Satu sisi lain Nyonya Calisa yang mudah diketahui: suka mengekspresikan cinta dan memuji orang lain. Nyonya Calisa tak pernah canggung mengatakan 'I love you' jika ia benar-benar ingin mengatakannya pada orang-orang yang tepat. Memuji, memanggil dengan panggilan sayang, dan mengungkapkan kekaguman bukan hal sulit baginya. Ekspresi dan kata cinta wajar bagi Nyonya Calisa.

"I love you, Calvin."

"Love you too, Calisa. Aku tahu kamu pasti akan mendengarkanku."

"Ya. Jika kritikan ini hanya diucapkan pembaca yang tak begitu kukenal, mana mungkin kudengarkan? Kalau Mama, Papa, kamu, Clara, atau orang-orang terdekatku lainnya yang mengatakannya, akan kudengarkan dan kulakukan."

Memang begitulah sifat Nyonya Calisa. Tak mungkin diubah.

**    

"Ayah, kasihan mereka. Hidup dengan menyapu jalan dan mengumpulkan barang bekas." ujar Clara iba. Memperhatikan para pengumpul barang bekas dan penyapu jalan di jalan sekitar cafe.

"Iya, Sayang. Kita dekati mereka ya? Ayo."

Sejurus kemudian, Tuan Calvin meraih tangan Clara. Menggandengnya ke dekat para penyapu jalan dan pencari barang bekas itu.

Sejatinya, Tuan Calvin pribadi yang humble dan low profile. Ia mudah akrab dengan siapa saja. Tak segan berbaur dengan orang miskin sekali pun. Belum lagi ia memiliki sifat sabar. Pernah suatu kali seorang wanita kurang mampu menolak bantuannya. Wanita itu marah dan mengira Tuan Calvin menghinanya. Akan tetapi Tuan Calvin tetap bersikap baik dan lembut. Sampai akhirnya si wanita luluh.

"Selamat pagi..." sapa Tuan Calvin ramah.

Demi melihat Tuan Calvin, atensi pria-pria berpakaian lusuh dan bertubuh kurus itu teralih. Tak menyangka ada orang kaya yang mau menyapa mereka. Sekali pandang saja, mereka tahu status sosial Tuan Calvin jauh lebih tinggi.

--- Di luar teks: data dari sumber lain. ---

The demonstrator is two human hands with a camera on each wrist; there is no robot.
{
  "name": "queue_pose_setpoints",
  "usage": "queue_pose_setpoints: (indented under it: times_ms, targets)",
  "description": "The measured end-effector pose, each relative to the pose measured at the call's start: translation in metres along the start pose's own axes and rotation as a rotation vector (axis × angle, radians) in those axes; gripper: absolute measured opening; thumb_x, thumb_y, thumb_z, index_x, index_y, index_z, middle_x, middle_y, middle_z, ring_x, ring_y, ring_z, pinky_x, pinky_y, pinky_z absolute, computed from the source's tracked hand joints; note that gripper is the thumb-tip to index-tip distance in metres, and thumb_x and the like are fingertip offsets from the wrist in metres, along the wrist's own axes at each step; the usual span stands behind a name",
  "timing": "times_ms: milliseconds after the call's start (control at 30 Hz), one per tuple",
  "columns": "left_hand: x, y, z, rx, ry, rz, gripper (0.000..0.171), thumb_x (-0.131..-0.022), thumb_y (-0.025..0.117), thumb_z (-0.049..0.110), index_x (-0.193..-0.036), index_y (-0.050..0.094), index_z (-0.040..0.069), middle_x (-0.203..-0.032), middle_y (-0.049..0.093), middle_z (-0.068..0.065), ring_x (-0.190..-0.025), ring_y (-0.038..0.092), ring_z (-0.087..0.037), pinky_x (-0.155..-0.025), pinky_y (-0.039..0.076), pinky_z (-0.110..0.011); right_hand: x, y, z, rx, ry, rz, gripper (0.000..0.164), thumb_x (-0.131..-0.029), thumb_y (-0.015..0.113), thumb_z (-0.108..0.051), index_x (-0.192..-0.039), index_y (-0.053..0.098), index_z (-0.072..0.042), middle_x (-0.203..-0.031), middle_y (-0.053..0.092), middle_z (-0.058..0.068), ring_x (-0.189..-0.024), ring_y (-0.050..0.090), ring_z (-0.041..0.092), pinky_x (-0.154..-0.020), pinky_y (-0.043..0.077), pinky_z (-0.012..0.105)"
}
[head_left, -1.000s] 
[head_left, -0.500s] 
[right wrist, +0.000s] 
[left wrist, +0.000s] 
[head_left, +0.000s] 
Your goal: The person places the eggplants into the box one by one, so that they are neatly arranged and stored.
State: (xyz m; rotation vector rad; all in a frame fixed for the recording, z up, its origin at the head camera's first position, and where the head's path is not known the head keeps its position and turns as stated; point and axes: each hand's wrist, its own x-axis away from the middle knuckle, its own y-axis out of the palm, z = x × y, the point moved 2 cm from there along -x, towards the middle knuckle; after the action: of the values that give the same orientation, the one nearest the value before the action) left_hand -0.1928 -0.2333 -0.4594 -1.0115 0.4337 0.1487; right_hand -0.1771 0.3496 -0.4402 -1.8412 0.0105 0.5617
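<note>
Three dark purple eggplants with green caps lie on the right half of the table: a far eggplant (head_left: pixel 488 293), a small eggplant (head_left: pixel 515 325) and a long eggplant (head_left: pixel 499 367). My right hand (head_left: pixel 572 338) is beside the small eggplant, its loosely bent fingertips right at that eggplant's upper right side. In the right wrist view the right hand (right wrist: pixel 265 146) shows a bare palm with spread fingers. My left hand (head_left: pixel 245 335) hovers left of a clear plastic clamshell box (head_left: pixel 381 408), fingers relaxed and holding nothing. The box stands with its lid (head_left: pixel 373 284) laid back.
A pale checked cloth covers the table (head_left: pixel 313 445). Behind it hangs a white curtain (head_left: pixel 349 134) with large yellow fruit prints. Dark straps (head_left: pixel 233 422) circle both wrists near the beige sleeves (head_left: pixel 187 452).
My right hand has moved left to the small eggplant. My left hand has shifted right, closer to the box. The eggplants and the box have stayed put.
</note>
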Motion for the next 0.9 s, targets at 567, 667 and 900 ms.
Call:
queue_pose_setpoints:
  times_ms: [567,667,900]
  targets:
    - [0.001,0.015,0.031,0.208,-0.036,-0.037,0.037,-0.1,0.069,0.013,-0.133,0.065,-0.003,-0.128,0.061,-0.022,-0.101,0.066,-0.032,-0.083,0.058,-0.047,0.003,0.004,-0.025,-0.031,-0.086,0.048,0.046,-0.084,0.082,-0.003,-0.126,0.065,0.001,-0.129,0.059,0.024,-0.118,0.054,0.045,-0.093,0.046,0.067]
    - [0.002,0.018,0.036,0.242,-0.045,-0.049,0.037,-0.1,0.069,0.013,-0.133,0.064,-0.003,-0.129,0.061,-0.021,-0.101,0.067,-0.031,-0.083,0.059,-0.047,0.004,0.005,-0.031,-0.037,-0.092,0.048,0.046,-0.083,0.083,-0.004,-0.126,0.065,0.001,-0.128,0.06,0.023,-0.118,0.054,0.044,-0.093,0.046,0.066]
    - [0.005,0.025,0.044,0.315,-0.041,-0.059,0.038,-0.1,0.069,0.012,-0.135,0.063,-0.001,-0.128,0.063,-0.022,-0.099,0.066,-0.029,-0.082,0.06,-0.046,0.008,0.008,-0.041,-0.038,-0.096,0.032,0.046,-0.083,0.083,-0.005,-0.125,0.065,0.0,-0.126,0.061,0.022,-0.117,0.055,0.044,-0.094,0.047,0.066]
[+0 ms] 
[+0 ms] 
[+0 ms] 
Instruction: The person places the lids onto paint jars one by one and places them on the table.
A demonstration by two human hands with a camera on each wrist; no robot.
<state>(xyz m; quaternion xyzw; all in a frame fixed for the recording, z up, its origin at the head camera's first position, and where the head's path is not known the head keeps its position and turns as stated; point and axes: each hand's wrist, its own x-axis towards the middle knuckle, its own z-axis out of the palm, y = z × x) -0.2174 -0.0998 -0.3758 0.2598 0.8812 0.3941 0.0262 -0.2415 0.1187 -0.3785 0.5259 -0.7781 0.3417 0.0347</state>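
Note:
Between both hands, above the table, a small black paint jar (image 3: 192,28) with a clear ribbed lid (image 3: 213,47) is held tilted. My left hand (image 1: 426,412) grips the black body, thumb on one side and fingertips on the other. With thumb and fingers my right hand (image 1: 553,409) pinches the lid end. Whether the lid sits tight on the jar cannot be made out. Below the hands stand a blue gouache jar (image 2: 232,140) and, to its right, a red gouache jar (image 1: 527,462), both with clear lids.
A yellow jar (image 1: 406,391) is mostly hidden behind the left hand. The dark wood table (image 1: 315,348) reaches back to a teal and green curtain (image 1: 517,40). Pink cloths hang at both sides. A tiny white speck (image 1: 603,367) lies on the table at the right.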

Mudah bagi Tuan Calvin untuk akrab dengan mereka. Sejenak mengobrol dengan mereka. Memperhatikan pekerjaan mereka membersihkan jalan dan mencari barang bekas. Lalu mengundang mereka ke cafenya.

"Makan di cafe mewah itu?" tunjuk salah satu pria, setengah tak percaya.

"Iya...kalian boleh makan gratis di cafe saya."

"Jadi, Akang Kasep ini yang punya cafe? Wah, ayo teman-teman! Kita ke sana!" Kasep, lingua Sunda untuk kata 'tampan'. Mereka menyebut Tuan Calvin dengan sebutan 'akang' sebagai bentuk kesopanan dan rasa hormat. Meski kelihatannya Tuan Calvin jauh lebih muda.

Semangat mereka bangkit. Senang dan bersyukur. Tuan Calvin tersenyum memperhatikan tingkah pria-pria sederhana itu. Clara ikut tersenyum. Bangga dan kagum dengan Ayahnya.

"Kang, masih ada satu orang lagi. Boleh diajak, kan?"

"Oh ya? Boleh, ajak dia sekalian."

"Tuh orangnya."

Tuan Calvin mengikuti arah pandang si penyapu jalan. Sedetik. Tiga detik. Lima detik. Calvin Wan berpandangan dengan Syarif, ayah kandung Clara.

**     

Waiters sibuk menyajikan makanan dan melayani tamu-tamu istimewa yang diundang Tuan Calvin. Nyonya Calisa yang mengawasi pekerjaan mereka sejak tadi. Mulai dari memisahkan menu untuk pengunjung reguler dan tamu-tamu istimewa itu, proses plating, sampai cara menyajikan menu.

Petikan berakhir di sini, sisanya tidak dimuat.